Activity —
Copy out, exactly, the first line of the entries below and every line after it through the one containing "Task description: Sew".

(Saved data entries)
= = = =

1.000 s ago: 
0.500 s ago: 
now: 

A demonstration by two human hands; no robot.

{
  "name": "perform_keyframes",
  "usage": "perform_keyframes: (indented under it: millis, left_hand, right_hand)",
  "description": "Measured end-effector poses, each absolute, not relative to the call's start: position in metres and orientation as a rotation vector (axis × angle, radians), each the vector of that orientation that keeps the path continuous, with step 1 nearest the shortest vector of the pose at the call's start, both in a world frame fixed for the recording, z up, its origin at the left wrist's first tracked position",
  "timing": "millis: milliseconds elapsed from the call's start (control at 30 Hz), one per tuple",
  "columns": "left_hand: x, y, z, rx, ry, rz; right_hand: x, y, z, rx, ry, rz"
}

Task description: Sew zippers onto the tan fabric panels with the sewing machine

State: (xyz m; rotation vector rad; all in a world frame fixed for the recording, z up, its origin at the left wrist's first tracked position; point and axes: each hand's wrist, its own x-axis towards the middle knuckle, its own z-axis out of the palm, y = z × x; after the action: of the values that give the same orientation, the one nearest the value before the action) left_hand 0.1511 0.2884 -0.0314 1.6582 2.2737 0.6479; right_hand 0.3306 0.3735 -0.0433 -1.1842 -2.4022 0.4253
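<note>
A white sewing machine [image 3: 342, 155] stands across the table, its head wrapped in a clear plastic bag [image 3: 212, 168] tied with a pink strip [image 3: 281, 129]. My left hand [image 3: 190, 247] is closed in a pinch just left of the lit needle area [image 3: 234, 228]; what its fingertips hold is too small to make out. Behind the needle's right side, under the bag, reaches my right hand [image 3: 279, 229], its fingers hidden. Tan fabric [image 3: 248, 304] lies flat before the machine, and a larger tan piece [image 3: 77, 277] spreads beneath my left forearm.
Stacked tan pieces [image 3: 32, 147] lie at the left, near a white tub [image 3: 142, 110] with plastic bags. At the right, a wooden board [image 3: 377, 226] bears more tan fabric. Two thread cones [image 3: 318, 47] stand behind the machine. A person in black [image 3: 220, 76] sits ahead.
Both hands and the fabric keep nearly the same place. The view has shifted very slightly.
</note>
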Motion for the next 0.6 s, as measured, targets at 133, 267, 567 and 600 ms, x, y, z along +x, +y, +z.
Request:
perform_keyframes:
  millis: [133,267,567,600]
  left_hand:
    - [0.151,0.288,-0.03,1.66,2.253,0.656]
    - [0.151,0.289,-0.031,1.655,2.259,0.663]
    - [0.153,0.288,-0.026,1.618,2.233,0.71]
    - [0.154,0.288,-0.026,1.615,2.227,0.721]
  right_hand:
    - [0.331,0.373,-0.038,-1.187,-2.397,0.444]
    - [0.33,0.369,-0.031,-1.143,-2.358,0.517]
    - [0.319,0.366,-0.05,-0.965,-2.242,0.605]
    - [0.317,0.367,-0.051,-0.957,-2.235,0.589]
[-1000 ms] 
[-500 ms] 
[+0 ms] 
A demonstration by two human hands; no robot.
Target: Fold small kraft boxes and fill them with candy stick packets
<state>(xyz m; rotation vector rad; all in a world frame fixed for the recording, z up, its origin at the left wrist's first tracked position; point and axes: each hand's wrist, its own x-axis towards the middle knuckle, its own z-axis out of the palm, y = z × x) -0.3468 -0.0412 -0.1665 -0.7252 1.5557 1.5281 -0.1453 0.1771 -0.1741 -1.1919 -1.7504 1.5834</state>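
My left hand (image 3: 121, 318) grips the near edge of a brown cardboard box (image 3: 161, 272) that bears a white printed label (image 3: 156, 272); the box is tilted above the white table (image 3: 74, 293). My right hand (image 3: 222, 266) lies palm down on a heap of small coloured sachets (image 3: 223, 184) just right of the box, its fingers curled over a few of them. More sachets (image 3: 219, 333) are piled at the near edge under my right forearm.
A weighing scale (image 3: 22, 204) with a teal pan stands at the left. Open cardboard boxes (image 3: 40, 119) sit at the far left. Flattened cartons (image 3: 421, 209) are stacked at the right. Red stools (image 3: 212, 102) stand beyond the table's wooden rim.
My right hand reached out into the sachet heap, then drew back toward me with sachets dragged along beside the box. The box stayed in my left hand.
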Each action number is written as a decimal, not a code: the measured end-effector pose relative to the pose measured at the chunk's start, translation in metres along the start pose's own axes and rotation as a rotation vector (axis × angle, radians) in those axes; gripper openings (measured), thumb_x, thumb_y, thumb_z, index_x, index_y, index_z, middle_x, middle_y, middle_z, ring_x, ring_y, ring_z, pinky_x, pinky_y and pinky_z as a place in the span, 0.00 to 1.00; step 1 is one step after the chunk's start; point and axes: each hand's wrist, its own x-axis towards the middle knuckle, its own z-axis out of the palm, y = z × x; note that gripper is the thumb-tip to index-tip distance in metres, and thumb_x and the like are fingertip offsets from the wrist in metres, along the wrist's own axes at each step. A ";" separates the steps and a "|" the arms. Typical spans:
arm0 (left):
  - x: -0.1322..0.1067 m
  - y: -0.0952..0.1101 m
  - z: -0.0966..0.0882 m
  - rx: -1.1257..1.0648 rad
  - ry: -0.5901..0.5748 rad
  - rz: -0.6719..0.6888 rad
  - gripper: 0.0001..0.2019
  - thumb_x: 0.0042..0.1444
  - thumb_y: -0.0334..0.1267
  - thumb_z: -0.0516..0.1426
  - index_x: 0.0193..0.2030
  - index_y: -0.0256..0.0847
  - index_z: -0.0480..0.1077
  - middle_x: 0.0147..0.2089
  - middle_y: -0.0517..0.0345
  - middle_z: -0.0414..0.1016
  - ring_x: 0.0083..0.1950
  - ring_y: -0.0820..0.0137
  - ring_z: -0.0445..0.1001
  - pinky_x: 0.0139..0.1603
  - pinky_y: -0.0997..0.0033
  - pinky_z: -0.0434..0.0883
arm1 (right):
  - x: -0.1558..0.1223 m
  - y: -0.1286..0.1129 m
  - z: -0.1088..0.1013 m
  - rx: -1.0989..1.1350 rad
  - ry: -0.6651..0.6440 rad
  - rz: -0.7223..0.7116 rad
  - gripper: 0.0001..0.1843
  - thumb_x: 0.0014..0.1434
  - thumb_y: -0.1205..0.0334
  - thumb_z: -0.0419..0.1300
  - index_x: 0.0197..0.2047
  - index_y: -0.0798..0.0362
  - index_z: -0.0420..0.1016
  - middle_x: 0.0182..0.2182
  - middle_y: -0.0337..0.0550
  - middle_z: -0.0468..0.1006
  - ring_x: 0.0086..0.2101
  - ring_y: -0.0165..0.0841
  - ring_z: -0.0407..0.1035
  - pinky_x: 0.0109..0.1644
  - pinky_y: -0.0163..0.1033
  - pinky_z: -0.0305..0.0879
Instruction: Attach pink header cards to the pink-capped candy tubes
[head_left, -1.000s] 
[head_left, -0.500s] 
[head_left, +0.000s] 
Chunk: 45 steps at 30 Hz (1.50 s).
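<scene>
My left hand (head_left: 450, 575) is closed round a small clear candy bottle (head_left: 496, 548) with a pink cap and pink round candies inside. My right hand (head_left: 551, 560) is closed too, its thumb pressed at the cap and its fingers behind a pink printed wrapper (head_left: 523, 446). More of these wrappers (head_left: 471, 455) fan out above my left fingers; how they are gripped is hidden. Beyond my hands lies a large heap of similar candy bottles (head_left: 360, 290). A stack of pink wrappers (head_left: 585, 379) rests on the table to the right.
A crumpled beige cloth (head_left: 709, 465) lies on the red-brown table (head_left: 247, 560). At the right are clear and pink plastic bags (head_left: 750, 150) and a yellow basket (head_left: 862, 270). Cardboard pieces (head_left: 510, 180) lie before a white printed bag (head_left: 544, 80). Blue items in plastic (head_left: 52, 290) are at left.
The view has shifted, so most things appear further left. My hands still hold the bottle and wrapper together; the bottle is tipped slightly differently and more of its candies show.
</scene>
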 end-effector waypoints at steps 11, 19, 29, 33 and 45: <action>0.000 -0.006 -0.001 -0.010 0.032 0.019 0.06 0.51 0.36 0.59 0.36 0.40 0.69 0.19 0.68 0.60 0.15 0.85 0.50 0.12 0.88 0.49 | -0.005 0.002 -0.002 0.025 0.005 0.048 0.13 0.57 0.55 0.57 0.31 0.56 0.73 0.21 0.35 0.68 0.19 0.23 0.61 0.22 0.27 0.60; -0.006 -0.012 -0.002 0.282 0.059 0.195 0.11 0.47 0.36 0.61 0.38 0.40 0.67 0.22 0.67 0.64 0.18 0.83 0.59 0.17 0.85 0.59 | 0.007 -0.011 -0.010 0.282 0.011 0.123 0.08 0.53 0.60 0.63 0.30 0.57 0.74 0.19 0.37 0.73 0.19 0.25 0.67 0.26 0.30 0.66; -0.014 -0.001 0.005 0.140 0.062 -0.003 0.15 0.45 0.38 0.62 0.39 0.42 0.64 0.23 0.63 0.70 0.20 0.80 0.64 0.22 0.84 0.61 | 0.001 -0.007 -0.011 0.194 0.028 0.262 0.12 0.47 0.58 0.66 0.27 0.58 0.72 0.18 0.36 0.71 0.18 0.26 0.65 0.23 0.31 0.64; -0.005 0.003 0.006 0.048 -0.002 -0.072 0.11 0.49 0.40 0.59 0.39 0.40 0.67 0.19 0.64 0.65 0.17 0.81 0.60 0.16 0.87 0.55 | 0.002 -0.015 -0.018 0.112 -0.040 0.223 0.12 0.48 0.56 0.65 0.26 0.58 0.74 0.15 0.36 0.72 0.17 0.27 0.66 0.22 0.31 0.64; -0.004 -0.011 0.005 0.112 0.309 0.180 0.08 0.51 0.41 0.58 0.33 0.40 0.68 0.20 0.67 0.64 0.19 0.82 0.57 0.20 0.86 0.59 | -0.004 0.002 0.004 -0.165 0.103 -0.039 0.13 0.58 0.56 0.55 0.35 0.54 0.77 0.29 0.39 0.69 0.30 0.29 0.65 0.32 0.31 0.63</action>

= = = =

Result of this task —
1.000 s ago: 
0.500 s ago: 
now: 

A demonstration by two human hands; no robot.

{
  "name": "perform_keyframes",
  "usage": "perform_keyframes: (indented under it: millis, left_hand, right_hand)",
  "description": "Measured end-effector poses, each absolute, not relative to the call's start: position in metres and orientation as a rotation vector (axis × angle, radians), each the vector of that orientation that keeps the path continuous, with step 1 nearest the shortest vector of the pose at the call's start, both in a world frame fixed for the recording, z up, its origin at the left wrist's first tracked position",
  "timing": "millis: milliseconds elapsed from the call's start (control at 30 Hz), one per tuple",
  "columns": "left_hand: x, y, z, rx, ry, rz; right_hand: x, y, z, rx, ry, rz"
}

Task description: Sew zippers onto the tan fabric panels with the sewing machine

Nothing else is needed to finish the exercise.